RGPU-95

Clinical data
- Other names: p-Cl-Phenylpiracetam; para-Chlorophenylpiracetam; 4-Chlorophenylpiracetam

Identifiers
- IUPAC name 2-[4-(4-chlorophenyl)-2-oxopyrrolidin-1-yl]acetamide;
- CAS Number: 213178-69-9;
- PubChem CID: 10824736;
- ChemSpider: 9000036;

Chemical and physical data
- Formula: C_{12}H_{13}ClN_{2}O_{2}
- Molar mass: 252.70 g·mol^{−1}
- 3D model (JSmol): Interactive image;
- SMILES C1C(CN(C1=O)CC(=O)N)C2=CC=C(C=C2)Cl;
- InChI InChI=1S/C12H13ClN2O2/c13-10-3-1-8(2-4-10)9-5-12(17)15(6-9)7-11(14)16/h1-4,9H,5-7H2,(H2,14,16); Key:NEEZTPLBDJRDCV-UHFFFAOYSA-N;

= RGPU-95 =

Racetam sold online as a nootropic

RGPU-95, also known as p-chlorophenylpiracetam, is a racetam and a derivative of phenylpiracetam.
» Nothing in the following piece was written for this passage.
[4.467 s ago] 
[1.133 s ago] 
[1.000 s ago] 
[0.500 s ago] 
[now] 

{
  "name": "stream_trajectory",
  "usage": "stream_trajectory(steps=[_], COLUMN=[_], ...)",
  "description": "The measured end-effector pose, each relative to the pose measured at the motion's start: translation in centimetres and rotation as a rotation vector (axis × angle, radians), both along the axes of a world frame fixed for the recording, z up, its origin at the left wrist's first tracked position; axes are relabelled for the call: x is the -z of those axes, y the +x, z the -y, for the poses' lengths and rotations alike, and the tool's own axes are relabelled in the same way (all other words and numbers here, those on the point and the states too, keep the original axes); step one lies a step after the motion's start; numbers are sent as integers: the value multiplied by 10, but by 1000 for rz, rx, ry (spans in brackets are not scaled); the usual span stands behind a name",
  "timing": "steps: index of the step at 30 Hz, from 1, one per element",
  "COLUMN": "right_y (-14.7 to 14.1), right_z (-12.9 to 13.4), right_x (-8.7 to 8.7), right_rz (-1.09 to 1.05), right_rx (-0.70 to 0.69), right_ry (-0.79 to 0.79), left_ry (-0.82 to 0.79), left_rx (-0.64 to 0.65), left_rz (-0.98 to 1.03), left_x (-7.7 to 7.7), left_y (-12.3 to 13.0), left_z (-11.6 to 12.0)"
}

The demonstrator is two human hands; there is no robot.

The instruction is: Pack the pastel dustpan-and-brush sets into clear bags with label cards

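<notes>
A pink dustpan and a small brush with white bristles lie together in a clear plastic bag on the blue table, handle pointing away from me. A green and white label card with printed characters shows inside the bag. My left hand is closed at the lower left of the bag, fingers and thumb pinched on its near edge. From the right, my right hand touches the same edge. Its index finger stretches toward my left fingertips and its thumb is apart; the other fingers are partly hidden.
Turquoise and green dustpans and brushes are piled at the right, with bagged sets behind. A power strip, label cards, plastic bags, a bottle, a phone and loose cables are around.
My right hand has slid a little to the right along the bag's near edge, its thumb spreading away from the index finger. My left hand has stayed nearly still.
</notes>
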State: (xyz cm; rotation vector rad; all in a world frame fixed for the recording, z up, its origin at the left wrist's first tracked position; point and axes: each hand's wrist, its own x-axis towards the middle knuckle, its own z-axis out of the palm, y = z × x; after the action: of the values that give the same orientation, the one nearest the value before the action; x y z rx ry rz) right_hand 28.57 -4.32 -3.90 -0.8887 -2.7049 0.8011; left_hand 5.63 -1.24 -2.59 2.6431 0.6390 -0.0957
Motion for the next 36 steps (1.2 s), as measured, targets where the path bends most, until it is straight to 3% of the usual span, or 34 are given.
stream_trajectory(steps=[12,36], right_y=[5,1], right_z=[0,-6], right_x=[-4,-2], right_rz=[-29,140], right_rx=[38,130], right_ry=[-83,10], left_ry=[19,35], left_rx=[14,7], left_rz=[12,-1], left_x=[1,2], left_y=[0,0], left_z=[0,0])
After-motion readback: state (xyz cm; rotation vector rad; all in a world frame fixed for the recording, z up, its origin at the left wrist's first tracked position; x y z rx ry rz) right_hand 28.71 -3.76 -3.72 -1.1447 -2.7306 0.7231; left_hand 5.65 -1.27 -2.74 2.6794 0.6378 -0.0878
It was developed by Russian researchers as a potential antidepressant and anxiolytic agent and was first described in the scientific literature by 2010. The drug is described as 5 to 10 times more potent in its activity than phenylpiracetam in animals. It has been identified as a novel psychoactive drug and nootropic sold on the Internet.